La crisi per Pandora è iniziata nell’ultimo anno e mezzo: colpa di risultati ampiamente sotto le stime, dopo una crescita a doppia cifra che era durata diversi anni. Lo scorso agosto il Ceo di Pandora, Anders Colding Friis, ha lasciato il suo incarico. I risultati del secondo trimestre, affiancati da un profit warning, sono stati ampiamente sotto le attese, con ricavi a 4,8 miliardi di corone danesi (circa 646 milioni di euro) con una crescita del 4%, nella parte bassa delle attese (+4-7%), già riviste rispetto alle precedenti previsioni (+7-10%).

Tra i fattori di rallentamento anche la forte competizione proveniente dalla Cina (un mercato enorme con 94 miliardi di valore per la gioielleria), con casi di contraffazione denunciati dall’azienda danese oltre alla minore attività di innovazione sui prodotti. Ora Pandora quota 6,5 volte il proprio margine operativo lordo prospettico e 8 volte il rapporto tra prezzo e utili.
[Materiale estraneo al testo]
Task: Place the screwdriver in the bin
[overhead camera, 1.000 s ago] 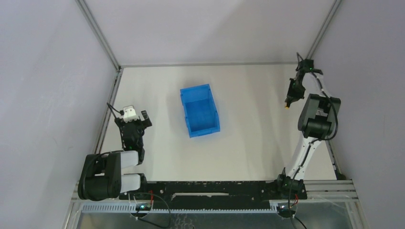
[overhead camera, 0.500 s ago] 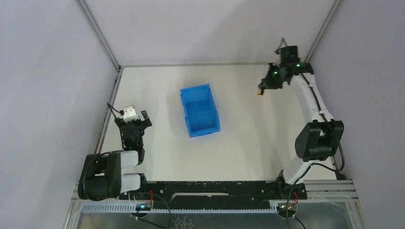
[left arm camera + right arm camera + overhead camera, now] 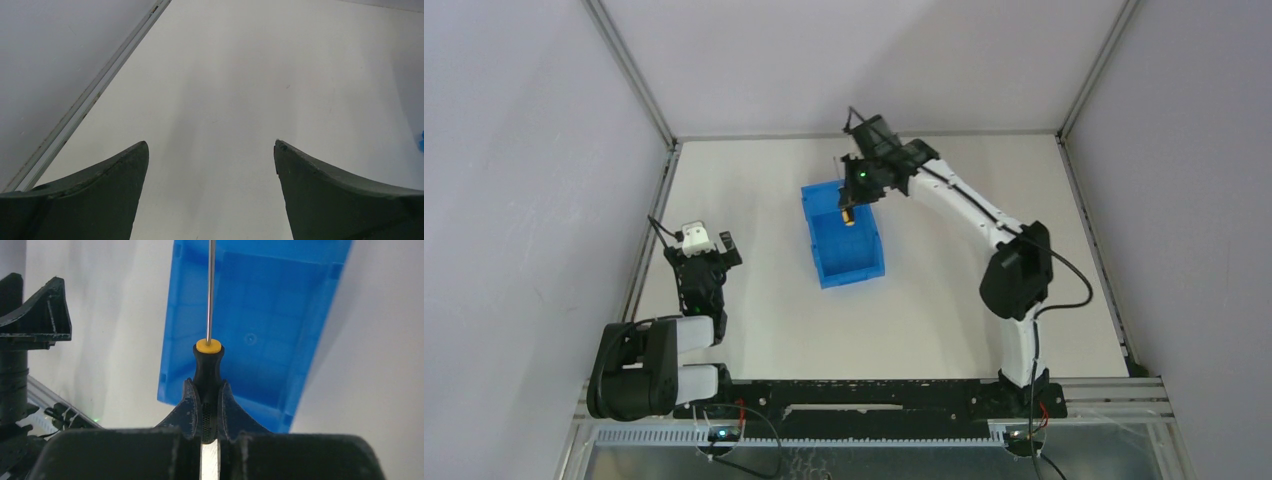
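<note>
Right gripper (image 3: pixel 209 390): clamped tight on the screwdriver (image 3: pixel 208 362), one finger pressed against each side of the black handle. No gap visible between the fingers and the handle.

Screwdriver: gripped at the lower part of the handle, with the orange-yellow collar clear of the fingertips. Thin metal shaft in line with the gripper, pointing straight away from it and running out of the top of the right wrist view. Held in the air, not lying on any surface. Seen from the top external view as a small orange-yellow spot just under the gripper, over the far part of the bin's opening; shaft too thin to make out there. Contact between tip and bin: cannot tell.

Bin (image 3: pixel 280 300): bright blue, open-topped, directly beyond the screwdriver in the right wrist view, shaft crossing its interior. Standing on the white table (image 3: pixel 944 300) near the middle, long axis running roughly near to far. Nothing seen lying on the visible floor of the bin.

Right arm: stretched from its base at the near right across the table to the bin's far end.

Left gripper (image 3: pixel 211 145): fingers spread wide, nothing between them, above bare table at the near left, well apart from the bin.
</note>
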Robot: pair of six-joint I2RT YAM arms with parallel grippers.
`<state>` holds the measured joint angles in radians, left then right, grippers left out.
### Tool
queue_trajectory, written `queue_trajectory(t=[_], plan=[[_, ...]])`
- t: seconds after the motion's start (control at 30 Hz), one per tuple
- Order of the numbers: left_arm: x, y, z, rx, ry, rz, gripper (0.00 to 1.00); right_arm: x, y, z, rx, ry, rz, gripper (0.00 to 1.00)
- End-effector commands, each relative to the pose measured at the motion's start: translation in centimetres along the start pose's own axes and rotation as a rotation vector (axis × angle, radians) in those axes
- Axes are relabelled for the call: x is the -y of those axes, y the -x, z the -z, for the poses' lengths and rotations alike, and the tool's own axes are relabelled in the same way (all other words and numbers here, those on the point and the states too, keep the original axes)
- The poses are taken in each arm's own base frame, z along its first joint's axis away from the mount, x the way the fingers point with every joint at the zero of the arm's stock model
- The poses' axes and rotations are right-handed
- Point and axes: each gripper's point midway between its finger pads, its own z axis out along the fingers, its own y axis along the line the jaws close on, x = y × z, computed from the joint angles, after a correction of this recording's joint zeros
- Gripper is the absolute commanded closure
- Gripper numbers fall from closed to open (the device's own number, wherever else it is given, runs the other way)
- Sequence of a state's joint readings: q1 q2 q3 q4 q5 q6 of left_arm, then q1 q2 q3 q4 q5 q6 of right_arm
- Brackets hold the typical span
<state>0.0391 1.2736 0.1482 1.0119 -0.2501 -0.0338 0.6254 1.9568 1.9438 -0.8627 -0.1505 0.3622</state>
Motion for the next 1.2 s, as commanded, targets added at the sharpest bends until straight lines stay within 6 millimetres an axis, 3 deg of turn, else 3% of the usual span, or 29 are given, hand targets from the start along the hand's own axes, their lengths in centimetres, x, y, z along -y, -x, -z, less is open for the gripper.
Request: queue_trajectory(t=[0.0,0.3,0.57,0.7,0.93,1.07,1.17], plan=[[0.7,3.6,-0.9,0.100,-0.019,0.008,0.00,-0.1,0.9,-2.7,0.042,-0.086,0.039,0.90],[0.7,3.6,-0.9,0.100,-0.018,0.008,0.00,1.6,-3.3,-8.9,-0.025,-0.143,0.257,0.78],[0.6,3.5,-0.9,0.099,-0.018,0.008,0.00,1.9,-7.2,-11.3,-0.078,-0.119,0.307,0.69],[0.6,3.6,-0.9,0.100,-0.018,0.008,0.00,2.0,-8.0,-12.0,-0.094,-0.130,0.306,0.63],[0.7,3.6,-0.9,0.100,-0.019,0.008,0.00,0.8,-6.0,-10.2,-0.035,-0.136,0.303,0.47],[0.6,3.6,-0.9,0.100,-0.018,0.008,0.00,-0.4,-3.7,-7.3,0.030,-0.143,0.288,0.46],[0.6,3.5,-0.9,0.100,-0.018,0.008,0.00,-0.9,-1.4,-4.0,0.113,-0.165,0.263,0.43]])
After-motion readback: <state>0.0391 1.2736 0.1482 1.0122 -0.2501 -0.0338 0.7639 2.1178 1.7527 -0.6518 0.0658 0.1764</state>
Insomma, si tratta di un target perfetto per i private equity interessati a rilanciare un’azienda in temporanea crisi. In particolare, un’operazione su Pandora è stata studiata per lungo tempo da gruppi finanziari come il colosso americano Kkr, ma anche altri private equity come Bain Capital e Carlyle avrebbero sotto esame il dossier. Senza dimenticare i fondi attivisti che potrebbero puntare ad entrare nell’azionariato per pilotare le scelte del management e creare valore.